- [WHAT YOU SHOULD DO]: Could you copy every line of the data that contains "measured"?

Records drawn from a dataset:
--

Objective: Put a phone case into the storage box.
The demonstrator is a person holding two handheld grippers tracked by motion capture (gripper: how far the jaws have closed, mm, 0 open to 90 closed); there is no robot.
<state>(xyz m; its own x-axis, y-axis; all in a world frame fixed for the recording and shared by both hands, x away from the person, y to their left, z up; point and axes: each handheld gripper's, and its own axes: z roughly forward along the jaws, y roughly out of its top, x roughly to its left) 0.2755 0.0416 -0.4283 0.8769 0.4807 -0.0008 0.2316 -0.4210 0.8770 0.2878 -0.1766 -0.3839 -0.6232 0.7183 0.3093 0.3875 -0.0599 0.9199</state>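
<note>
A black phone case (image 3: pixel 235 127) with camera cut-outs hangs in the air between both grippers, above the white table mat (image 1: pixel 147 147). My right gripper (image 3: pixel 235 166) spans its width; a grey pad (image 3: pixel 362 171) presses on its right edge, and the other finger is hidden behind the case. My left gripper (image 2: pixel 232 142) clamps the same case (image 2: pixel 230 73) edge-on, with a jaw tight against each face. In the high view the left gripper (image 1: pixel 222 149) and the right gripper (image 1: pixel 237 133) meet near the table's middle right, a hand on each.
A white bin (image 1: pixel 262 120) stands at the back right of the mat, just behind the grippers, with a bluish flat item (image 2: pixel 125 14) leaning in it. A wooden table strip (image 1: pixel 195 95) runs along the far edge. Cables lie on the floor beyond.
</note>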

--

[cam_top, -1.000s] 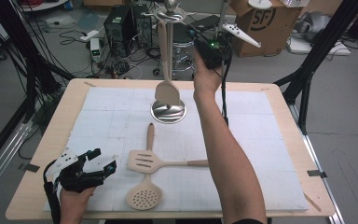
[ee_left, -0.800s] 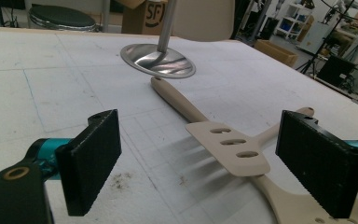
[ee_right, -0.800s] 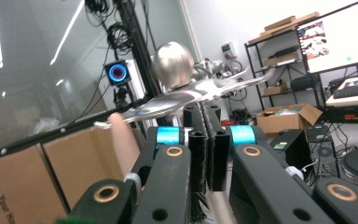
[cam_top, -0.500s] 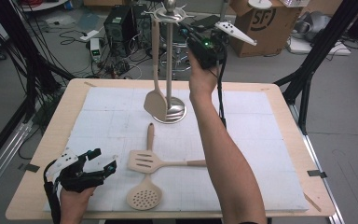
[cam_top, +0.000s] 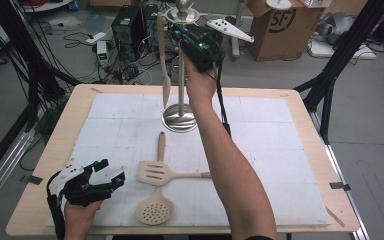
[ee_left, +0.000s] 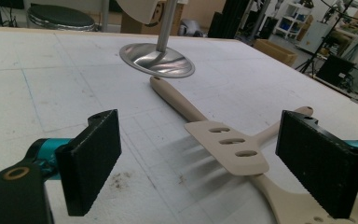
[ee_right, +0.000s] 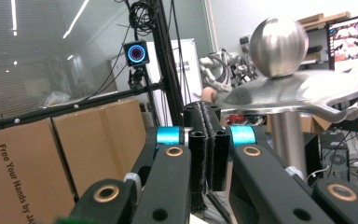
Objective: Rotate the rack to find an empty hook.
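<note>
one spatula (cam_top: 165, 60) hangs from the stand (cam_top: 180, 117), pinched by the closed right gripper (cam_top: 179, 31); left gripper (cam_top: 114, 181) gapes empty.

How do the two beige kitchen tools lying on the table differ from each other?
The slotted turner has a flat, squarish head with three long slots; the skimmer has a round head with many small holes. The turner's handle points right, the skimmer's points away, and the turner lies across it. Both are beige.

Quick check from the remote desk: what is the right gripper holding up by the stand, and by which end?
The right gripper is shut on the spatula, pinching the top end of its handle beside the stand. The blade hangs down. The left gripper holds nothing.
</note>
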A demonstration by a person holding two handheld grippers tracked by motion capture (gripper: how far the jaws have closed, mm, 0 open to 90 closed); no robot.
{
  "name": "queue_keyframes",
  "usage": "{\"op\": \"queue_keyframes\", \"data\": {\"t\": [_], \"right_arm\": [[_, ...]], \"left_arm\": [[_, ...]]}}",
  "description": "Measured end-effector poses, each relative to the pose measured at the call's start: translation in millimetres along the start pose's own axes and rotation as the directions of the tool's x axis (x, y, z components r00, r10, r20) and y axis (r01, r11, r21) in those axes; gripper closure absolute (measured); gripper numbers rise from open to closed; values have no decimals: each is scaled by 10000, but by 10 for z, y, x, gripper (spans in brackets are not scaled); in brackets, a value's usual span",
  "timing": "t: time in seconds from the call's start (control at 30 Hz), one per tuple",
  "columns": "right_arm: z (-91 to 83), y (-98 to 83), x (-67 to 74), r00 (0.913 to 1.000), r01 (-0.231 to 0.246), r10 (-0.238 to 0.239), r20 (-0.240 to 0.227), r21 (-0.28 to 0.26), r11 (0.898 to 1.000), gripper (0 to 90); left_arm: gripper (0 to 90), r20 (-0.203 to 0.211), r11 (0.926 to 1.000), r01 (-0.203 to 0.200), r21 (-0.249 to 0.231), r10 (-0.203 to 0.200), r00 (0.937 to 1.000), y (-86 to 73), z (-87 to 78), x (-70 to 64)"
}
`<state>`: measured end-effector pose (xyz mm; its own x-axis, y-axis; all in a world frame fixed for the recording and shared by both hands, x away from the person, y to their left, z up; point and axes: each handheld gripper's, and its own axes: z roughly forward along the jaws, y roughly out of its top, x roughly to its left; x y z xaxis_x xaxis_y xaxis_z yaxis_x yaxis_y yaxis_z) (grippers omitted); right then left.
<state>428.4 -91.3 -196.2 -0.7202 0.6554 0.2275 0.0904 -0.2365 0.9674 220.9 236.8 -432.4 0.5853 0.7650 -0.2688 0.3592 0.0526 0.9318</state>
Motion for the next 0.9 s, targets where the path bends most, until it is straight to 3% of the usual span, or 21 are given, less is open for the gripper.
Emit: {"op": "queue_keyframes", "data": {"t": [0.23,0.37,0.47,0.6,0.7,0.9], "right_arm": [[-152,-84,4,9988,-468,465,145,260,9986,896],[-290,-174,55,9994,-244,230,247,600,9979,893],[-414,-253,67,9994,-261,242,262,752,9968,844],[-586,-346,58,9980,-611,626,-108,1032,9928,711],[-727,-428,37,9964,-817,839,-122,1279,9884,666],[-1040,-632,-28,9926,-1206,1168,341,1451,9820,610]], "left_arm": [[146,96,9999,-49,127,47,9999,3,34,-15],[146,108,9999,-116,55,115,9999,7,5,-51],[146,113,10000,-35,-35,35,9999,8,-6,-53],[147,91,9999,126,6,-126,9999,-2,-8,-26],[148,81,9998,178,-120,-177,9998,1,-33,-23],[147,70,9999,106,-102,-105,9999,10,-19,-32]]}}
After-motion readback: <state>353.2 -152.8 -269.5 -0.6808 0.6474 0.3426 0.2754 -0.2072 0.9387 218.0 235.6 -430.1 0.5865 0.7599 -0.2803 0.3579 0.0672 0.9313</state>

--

- [TASK OUTPUT]:
  "description": "Measured end-effector poses, each relative to the pose measured at the call's start: translation in millimetres along the start pose's own axes and rotation as the directions of the tool's x axis (x, y, z components r00, r10, r20) and y axis (r01, r11, r21) in those axes; gripper closure absolute (measured); gripper numbers rise from open to closed; values have no decimals: each is scaled by 10000, but by 10 for z, y, x, gripper (spans in brackets are not scaled); in brackets, a value's usual span",
`<state>`: measured end-effector pose (xyz mm; its own x-axis, y-axis; all in a world frame fixed for the recording and shared by both hands, x away from the person, y to their left, z up; point and axes: each handheld gripper's, and its own axes: z roughly forward along the jaws, y roughly out of its top, x roughly to its left; x y z xaxis_x xaxis_y xaxis_z yaxis_x yaxis_y yaxis_z) (grippers omitted); right then left.

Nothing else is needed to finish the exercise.